Tuesday, January 21, 2014

The Tie and the Small Brewers

Just suppose all this government PubCo malarkey ever reaches some kind of conclusion, and just suppose that a mandatory FOT (free of tie) option ushers in a new world of pubs. What's this new world going to mean for yer small brewer in this country?

I'm happy to consider myself a small brewer. Of course, if I had my right legs I'd be well over six foot. But hey, short legs run in my family (along with noses).

As things stand, whatever else they are, pubcos are big beer buyers (also wine, spirits, soft drinks, and everything else).  This means that they can demand big discounts from brewers (and everyone else).  The big brewers have fantasy price lists, of course, and are adapted to this.  The big brewers can also deliver the volumes that these big buyers require.  The pubcos operate closely with, or part own, wholesaler / distributors that facilitate this part of the operation. Then they whack a markup onto that discounted price to cover (a) their costs of running this operation and (b) the wet-rent element of their take from the pub.

We're all aware of the SIBA DDS scheme where small brewers can, if they wish, try to get their beers listed by the pubcos, so that select outlets can order their beer through their normal pubco channels and get it delivered direct by the brewer.  Of course, the costs of (a) administering this system and (b) the wet-rent are added onto the price that the brewer gets. So this beer is typically no cheaper (for the pub) than the regular stuff.  Dealing with the big wholesalers isn't really an option for the small brewer. We can't make beer for the price, or in the volumes, that they require.

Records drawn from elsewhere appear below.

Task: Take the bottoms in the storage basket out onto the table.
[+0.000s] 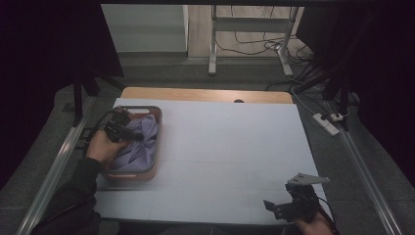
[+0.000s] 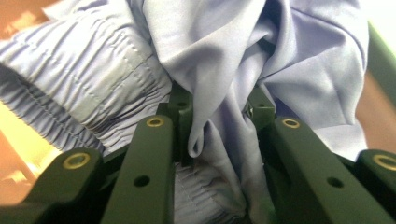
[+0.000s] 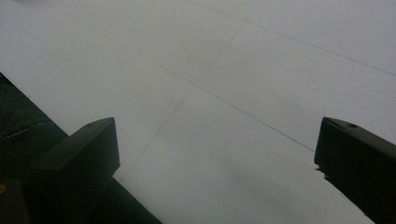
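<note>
No lettering, label, brand mark or number can be read anywhere, neither on the lilac cloth (image 2: 224, 60), the brown basket (image 1: 147, 174) nor the white table (image 1: 230, 147).

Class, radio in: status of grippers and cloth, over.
Left gripper shut on lilac cloth in basket. Right gripper open, over white table. Nothing in the way.
</note>
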Demonstrator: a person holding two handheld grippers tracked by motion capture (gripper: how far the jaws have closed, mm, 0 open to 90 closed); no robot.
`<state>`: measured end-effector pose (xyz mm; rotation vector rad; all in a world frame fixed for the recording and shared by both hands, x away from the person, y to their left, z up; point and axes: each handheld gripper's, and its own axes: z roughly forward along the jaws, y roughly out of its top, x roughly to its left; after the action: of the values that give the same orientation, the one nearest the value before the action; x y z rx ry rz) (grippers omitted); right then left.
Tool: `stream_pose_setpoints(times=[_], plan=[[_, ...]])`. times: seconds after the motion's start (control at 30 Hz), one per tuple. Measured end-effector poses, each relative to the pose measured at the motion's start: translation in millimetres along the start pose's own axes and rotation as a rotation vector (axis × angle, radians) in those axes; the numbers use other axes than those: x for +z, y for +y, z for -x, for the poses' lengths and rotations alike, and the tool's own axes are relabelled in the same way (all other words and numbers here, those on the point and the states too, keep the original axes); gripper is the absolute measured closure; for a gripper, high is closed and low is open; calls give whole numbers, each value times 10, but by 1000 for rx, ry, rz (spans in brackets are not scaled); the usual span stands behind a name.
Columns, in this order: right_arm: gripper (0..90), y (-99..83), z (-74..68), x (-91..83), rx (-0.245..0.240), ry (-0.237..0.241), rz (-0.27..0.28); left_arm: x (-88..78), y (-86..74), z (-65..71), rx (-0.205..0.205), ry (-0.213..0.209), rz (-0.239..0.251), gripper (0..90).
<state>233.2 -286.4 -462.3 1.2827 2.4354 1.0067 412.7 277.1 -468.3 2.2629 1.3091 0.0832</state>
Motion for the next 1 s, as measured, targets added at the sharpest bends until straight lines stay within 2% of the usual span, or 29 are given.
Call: stream_pose_setpoints(times=[0.23,0.43,0.6,1.0], plan=[[1,0,8,2,15,-2,1,-191,112,24,-22,-34,46,703],[1,-1,6,3,12,0,0,-361,203,74,-5,-26,63,701],[1,0,5,6,8,1,-2,-510,250,69,-12,-25,107,700],[1,3,4,18,4,4,-16,-821,409,118,-27,-35,160,699]])
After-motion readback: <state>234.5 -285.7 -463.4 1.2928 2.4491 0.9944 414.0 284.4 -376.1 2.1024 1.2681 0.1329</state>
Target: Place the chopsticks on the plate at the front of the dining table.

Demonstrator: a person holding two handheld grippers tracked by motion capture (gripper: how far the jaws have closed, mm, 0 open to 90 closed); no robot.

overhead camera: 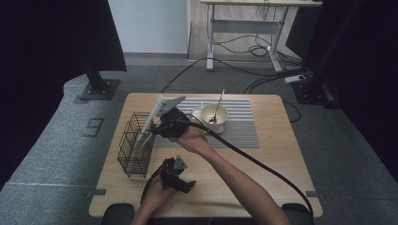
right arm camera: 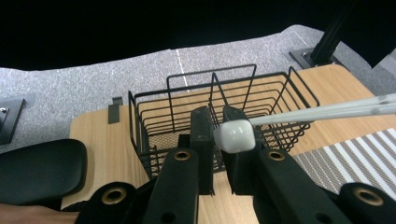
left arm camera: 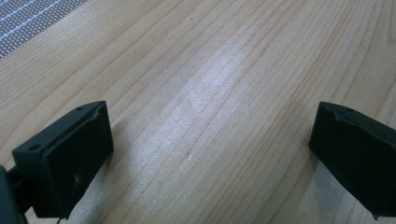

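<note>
Right gripper (overhead camera: 154, 131) (right arm camera: 215, 130): clamped shut on the blocky end of a long white plastic utensil (overhead camera: 151, 117) (right arm camera: 327, 111), which slants in the air over the near rim of the black wire basket (overhead camera: 136, 145) (right arm camera: 210, 77), apparently clear of the wires. Left gripper (overhead camera: 176, 176) (left arm camera: 210, 154): spread wide and holding nothing, low over the bare wooden table (overhead camera: 272, 159).

- Hold the pinch firm, since a grip on one end of a long shaft invites swinging.
- Tip the free end down.
- Aim for one compartment, well clear of the divider wires.
- Lower slowly.
- Release only once the tip rests on the basket floor.
- Steady the basket with the left gripper if it shifts.
</note>
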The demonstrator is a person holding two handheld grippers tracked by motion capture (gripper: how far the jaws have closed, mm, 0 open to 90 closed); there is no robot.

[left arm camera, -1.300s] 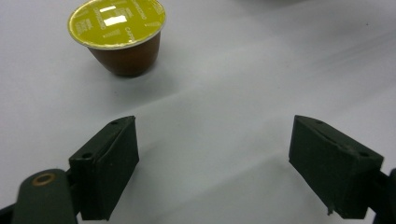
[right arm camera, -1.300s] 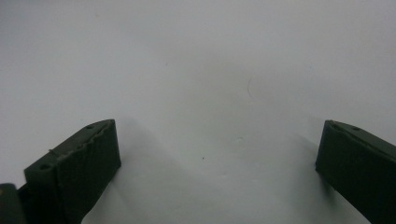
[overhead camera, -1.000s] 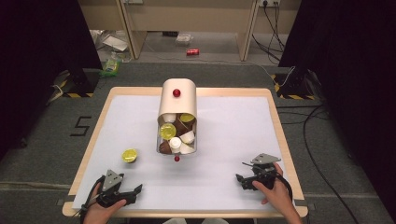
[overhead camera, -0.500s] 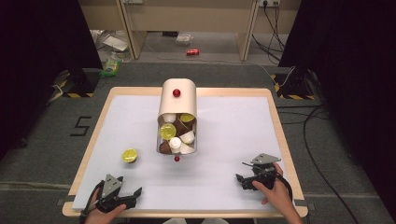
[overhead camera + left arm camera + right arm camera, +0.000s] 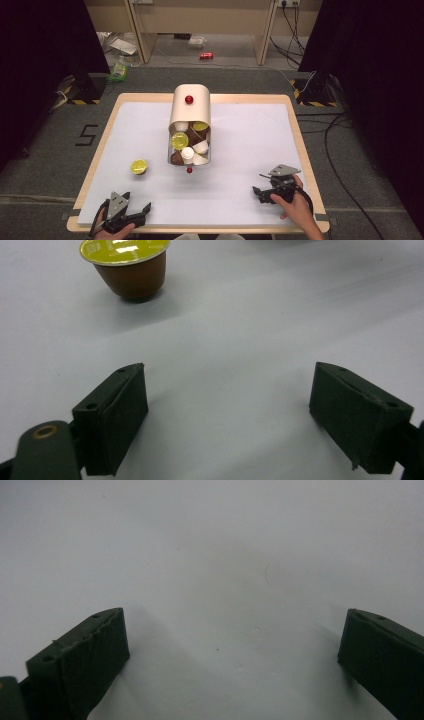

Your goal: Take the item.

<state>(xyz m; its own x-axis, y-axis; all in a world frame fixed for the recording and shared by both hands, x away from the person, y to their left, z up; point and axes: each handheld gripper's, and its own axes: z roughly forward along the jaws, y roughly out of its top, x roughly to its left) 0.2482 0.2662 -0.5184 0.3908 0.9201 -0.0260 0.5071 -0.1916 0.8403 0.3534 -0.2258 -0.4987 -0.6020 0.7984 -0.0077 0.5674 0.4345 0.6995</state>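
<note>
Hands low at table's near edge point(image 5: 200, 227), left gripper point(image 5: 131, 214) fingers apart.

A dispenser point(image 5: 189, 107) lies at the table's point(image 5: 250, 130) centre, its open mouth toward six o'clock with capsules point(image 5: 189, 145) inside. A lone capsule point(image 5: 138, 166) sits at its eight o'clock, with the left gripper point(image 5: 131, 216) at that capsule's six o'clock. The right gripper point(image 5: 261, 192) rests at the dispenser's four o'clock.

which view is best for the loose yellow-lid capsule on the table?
Left gripper view: the capsule is close and sharp, with yellow foil lid up and brown cup on the white table. In the high view the capsule is a small yellow spot. The right gripper view gives just bare table surface.
</note>
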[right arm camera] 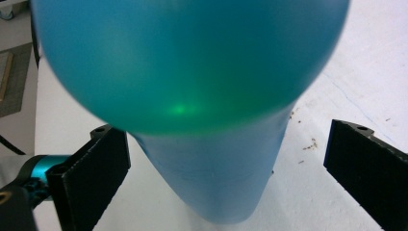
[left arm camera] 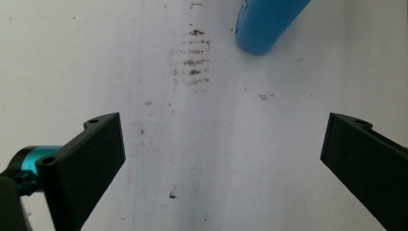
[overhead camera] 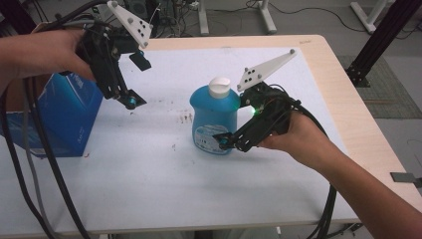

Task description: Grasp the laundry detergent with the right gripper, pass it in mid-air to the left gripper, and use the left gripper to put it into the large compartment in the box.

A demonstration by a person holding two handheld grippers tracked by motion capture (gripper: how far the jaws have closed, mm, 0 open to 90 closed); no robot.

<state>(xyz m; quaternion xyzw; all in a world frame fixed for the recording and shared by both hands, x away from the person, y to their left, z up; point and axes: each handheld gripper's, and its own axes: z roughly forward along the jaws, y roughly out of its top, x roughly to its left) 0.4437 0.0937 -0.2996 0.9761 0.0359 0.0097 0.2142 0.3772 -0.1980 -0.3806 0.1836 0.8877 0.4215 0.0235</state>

If many pubs decide to opt out of their tied partnerships, they'll likely be charged higher rents to offset the pubcos lost wet-rent.  But they'll be free to buy on the open market.

And this is the question we started with.  What would this expanded free market for beer look like? What's the place of the small brewer in it?

There will be some new opportunities local to the small brewer - local pubs that have opted out.  There may be less call for beer through the DDS.  There will be opportunities for wholesalers to expand their free-trade business. The big wholesalers still won't be interested in small brewers.  There may be growth among smaller wholesalers.   There is the possibility that some small brewers will take advantage of the opportunities (particularly in the transitional phase) to grow their businesses quite substantially. Perhaps no longer being quite so very small.  I suspect the overall effect for many small brewers will be a small positive one.  Nothing to get really excited about.

Interesting times. Maybe.  Maybe not.

All the above, strictly a personal thing.




1 comment:

py0 said...

I'm quite happy with the idea of microbreweries serving one or two pubs only, small brewers serving a comfortable number of local freehouses, a medium brewer serving the pubs in its region, and a big brewer selling nationally via big chains and pubcos. It presents an obvious route to the top as brewers expand.

Its quite nice to be able to travel around the country and not just see the same old beer clips as back home.